• _WHAT THE TASK ASKS_
Give the data back exactly. Leave out any images.

• _SOURCE MATERIAL_

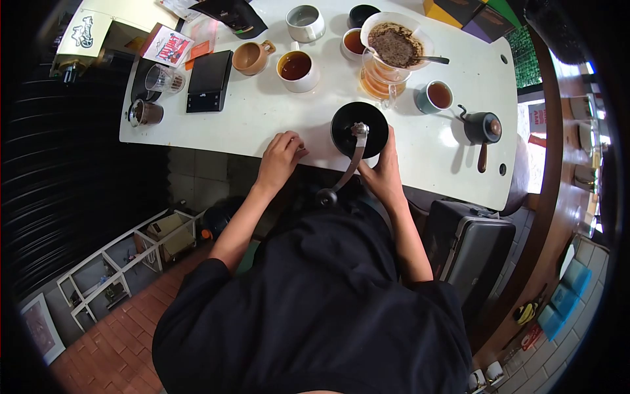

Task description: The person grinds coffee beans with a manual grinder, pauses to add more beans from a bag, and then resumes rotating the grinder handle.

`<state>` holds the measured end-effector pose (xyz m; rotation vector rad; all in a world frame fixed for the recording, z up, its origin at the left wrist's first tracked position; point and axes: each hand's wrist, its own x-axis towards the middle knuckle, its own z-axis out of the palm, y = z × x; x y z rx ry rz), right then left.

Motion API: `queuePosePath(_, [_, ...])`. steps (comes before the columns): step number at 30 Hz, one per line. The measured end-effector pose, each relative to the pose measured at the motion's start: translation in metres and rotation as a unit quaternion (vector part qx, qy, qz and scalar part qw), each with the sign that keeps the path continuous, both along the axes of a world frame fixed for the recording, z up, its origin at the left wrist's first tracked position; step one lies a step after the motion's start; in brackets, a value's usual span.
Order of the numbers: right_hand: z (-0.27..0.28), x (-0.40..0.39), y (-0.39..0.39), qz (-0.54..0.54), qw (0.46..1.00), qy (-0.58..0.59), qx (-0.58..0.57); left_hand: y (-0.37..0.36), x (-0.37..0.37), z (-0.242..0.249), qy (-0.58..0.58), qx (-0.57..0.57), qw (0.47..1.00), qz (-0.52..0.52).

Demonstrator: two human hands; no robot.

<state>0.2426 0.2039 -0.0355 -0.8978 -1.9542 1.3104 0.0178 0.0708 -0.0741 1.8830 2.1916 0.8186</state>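
Observation:
A manual coffee grinder (341, 133) with a black bowl-shaped hopper stands near the front edge of the table. Its metal crank reaches over the rim toward my body and ends in a dark knob (326, 197). My right hand (384, 172) grips the grinder's right side, its fingers partly hidden behind the body. Some bits of coffee show around the crank's centre. Left of the grinder, my left hand (281, 157) rests at the table edge with loosely bent fingers and nothing in it.
On the white table (262, 118) stand a black scale (209, 82), a brown cup (251, 59), a white mug of dark liquid (298, 71), a dripper with wet coffee grounds (396, 46), a teal cup (434, 97), a small kettle (483, 128) and a glass of coffee (146, 113).

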Motion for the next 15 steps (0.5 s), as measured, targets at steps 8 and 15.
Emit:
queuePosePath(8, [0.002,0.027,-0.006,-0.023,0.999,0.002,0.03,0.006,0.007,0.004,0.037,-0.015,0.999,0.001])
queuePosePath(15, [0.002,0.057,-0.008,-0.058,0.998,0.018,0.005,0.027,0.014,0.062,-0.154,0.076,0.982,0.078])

• _EXERCISE SOLUTION_
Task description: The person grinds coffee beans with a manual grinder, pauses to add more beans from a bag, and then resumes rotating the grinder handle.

`<state>` holds the measured end-effector pose (xyz m; rotation vector rad; all in a world frame fixed for the recording, z up, its origin at the left wrist's first tracked position; point and axes: each hand's wrist, its own x-axis towards the middle knuckle, its own z-axis out of the palm, y = z × x; x y z rx ry rz), right then left.

Motion API: `queuePosePath(_, [_, ...])`. steps (comes before the columns): step number at 30 Hz, one per line. The measured end-effector pose, each relative to the pose measured at the motion's start: translation in metres and rotation as a unit quaternion (vector part qx, qy, qz and scalar part qw), each with the sign that keeps the path continuous, both along the axes of a world frame fixed for the recording, z up, its origin at the left wrist's first tracked position; step one lies a step after the motion's start; in brackets, a value's usual span.
Order of the numbers: right_hand: z (-0.27..0.28), x (-0.40..0.39), y (-0.39..0.39), qz (-0.54..0.54), qw (0.46..1.00), qy (-0.58..0.59), qx (-0.58..0.57); left_hand: y (-0.37..0.36), x (-0.37..0.37), z (-0.242..0.249), qy (-0.58..0.58), qx (-0.57..0.57), qw (0.47..1.00), qz (-0.52..0.52).

Demonstrator: two human hands; no robot.

<state>0.2426 0.2039 -0.0355 -0.8978 -1.9542 1.3104 0.0178 0.0708 -0.0741 1.8830 2.1916 0.8186</state>
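Observation:
A manual coffee grinder (341, 133) with a black bowl-shaped hopper stands near the front edge of the table. Its metal crank reaches over the rim toward my body and ends in a dark knob (326, 197). My right hand (384, 172) grips the grinder's right side, its fingers partly hidden behind the body. Some bits of coffee show around the crank's centre. Left of the grinder, my left hand (281, 157) rests at the table edge with loosely bent fingers and nothing in it.
On the white table (262, 118) stand a black scale (209, 82), a brown cup (251, 59), a white mug of dark liquid (298, 71), a dripper with wet coffee grounds (396, 46), a teal cup (434, 97), a small kettle (483, 128) and a glass of coffee (146, 113).
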
Motion for the next 15 steps (0.5 s), as measured, targets at steps 8 and 15.
Emit:
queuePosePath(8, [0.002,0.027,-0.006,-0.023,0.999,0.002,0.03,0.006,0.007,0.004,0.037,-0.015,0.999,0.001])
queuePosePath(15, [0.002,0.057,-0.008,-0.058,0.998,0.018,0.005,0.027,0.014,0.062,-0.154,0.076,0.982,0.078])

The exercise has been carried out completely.